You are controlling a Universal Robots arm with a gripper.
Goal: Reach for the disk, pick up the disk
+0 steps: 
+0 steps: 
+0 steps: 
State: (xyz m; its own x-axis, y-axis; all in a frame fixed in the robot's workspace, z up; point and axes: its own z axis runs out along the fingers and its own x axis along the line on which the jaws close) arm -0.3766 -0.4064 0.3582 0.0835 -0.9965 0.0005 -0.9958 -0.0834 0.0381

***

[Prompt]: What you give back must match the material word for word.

[Response to the exercise]:
You are controlling a Universal Robots arm with a gripper.
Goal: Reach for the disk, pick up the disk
+0 steps: 
+0 steps: 
+0 steps: 
State: (xyz m; its own x-axis, y-axis; all in a frame fixed in the robot's workspace, z up; point and axes: its own z axis runs out along the fingers and its own x axis along the line on which the jaws close) arm -0.3766 -0.4064 0.3582 0.0835 -0.9965 0.0005 -0.9958 -0.0834 0.0381

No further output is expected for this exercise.